Washington, D.C. 20549

SCHEDULE 13G

Under the Securities Exchange Act of 1934

(Amendment No. __)

REGENXBIO Inc.

(Name of Issuer)

Common Stock, $0.0001 per share

(Title of Class of Securities)

75901B107

(CUSIP Number)

November 9, 2023

(Date of Event Which Requires Filing of this Statement)

Check the appropriate box to designate the rule pursuant to which this Schedule is filed:

¨Rule 13d-1(b)
xRule 13d-1(c)
¨Rule 13d-1(d)

* The remainder of this cover page shall be filled out for a reporting person’s initial filing on this form with respect to the subject class of securities, and for any subsequent amendment containing information which would alter the disclosures provided in a prior cover page.

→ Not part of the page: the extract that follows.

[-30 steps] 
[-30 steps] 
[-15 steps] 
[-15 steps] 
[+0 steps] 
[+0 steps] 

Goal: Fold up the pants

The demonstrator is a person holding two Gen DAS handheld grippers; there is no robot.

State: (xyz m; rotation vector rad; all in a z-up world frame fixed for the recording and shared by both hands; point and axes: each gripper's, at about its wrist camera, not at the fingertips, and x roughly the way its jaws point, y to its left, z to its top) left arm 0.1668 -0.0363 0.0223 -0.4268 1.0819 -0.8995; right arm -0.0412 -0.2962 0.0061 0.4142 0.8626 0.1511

The information required in the remainder of this cover page shall not be deemed to be “filed” for the purpose of Section 18 of the Securities Exchange Act of 1934 (“Act”) or otherwise subject to the liabilities of that section of the Act but shall be subject to all other provisions of the Act (however, see the Notes).

CUSIP No. 75901B107

 

1

Name of Reporting Person

Redmile Group, LLC

2

Check the Appropriate Box if a Member of a Group (See Instructions)

(a) ¨

(b) ¨

3 SEC Use Only
4

Citizenship or Place of Organization

Delaware

number of
shares
beneficially
owned by
each
reporting
person with

5

Sole Voting Power

0

6

Shared Voting Power

4,238,312 (1)

7

Sole Dispositive Power

0

8

Shared Dispositive Power

4,238,312 (1)

9

Aggregate Amount Beneficially Owned by Each Reporting Person

4,238,312 (1)

10

Check if the Aggregate Amount in Row (9) Excludes Certain Shares (See Instructions)

11

Percent of Class Represented by Amount in Row (9)

9.6% (2)

12

Type of Reporting Person (See Instructions)

IA, OO

(1) Redmile Group, LLC’s beneficial ownership of the Issuer’s common stock (“Common Stock”) is comprised of 4,238,312 shares of Common Stock owned by certain private investment vehicles and/or sub-advised accounts managed by Redmile Group, LLC (“Redmile”), which shares of Common Stock may be deemed beneficially owned by Redmile as investment manager of such private investment vehicles and/or sub-advised accounts. The reported securities may also be deemed beneficially owned by Jeremy C. Green as the principal of Redmile. Redmile and Mr. Green each disclaim beneficial ownership of these shares, except to the extent of its or his pecuniary interest in such shares, if any.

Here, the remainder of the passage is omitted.